The Build Process: One Evening
Timeline:
- 6:00 PM - Research Anthropic announcement
- 6:30 PM - Create comprehensive Vertex AI context
- 7:00 PM - First generation attempt (failed - incomplete)
- 7:30 PM - Updated context with MCP protocol details
- 8:00 PM - Second generation (successful)

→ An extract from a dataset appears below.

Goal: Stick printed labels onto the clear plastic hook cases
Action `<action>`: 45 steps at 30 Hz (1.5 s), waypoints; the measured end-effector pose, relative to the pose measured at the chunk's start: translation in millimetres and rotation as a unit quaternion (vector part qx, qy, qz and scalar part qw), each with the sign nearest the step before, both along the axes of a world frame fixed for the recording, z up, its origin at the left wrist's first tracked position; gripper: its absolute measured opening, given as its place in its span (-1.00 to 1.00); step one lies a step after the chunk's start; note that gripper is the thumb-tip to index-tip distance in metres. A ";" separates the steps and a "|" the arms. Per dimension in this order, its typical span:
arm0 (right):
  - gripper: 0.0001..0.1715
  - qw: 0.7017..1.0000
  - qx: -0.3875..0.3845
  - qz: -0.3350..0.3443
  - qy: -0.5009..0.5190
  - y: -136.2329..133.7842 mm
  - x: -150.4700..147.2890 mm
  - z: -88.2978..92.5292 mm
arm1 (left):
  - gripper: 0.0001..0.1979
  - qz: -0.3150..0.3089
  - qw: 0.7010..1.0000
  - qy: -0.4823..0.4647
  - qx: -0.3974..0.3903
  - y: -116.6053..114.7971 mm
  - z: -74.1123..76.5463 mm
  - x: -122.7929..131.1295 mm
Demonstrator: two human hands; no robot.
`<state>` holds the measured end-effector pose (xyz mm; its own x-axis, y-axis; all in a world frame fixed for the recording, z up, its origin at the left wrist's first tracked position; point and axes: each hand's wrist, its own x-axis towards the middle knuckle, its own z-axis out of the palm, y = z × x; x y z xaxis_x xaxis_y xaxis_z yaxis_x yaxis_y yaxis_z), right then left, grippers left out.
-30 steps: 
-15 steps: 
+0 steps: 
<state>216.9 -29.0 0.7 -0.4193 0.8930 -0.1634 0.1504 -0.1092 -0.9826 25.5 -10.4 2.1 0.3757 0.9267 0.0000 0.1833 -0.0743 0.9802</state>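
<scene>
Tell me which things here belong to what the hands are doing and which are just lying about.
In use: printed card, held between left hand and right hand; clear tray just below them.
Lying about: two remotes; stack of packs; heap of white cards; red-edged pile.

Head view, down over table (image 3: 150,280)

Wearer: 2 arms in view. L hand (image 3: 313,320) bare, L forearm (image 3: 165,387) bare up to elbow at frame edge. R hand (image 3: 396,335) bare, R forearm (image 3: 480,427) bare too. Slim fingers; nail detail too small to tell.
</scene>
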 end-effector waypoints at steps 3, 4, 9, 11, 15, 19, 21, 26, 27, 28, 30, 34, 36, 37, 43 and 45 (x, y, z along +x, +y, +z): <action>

- 8:30 PM - Remove SQLite per user feedback
- 9:00 PM - Fix TypeScript compilation errors
- 9:15 PM - Write comprehensive tests
- 9:30 PM - All tests passing
- 9:45 PM - Add to marketplace, commit
Total time: ~4 hours from research to production.
What We Learned
- Simplicity wins - The SQLite removal made the code cleaner, not poorer
- Explain everything to AI - Don’t assume it knows new technologies
- Test everything - 16 tests caught issues before deployment
- Free + paid upgrades - Better business model than locked features
- Open source builds trust - Users can verify, modify, extend
Try It Yourself
# Install from marketplace
/plugin marketplace add jeremylongshore/claude-code-plugins
/plugin install pubmed-research-master@claude-code-plugins-plus
# Search PubMed
/pubmed-search
# Or just ask Claude
"Review the literature on CRISPR gene editing in cancer therapy"
The Literature Review Automator skill activates automatically.
Related Posts
- Scaling AI Batch Processing: 235 Plugins with Vertex AI Gemini - How we generate plugins at scale
- Hybrid AI Stack: Reduce Costs 60-80% with Intelligent Routing - Cost optimization strategies
The Source Code
Everything is open source:
- Repository: https://github.com/jeremylongshore/claude-code-plugins
- Plugin:
/plugins/life-sciences/pubmed-research-master/
- Tests: Full test suite included
- License: MIT
Fork it. Customize it. Make it yours.
Building better tools means putting users first - not competing for market share.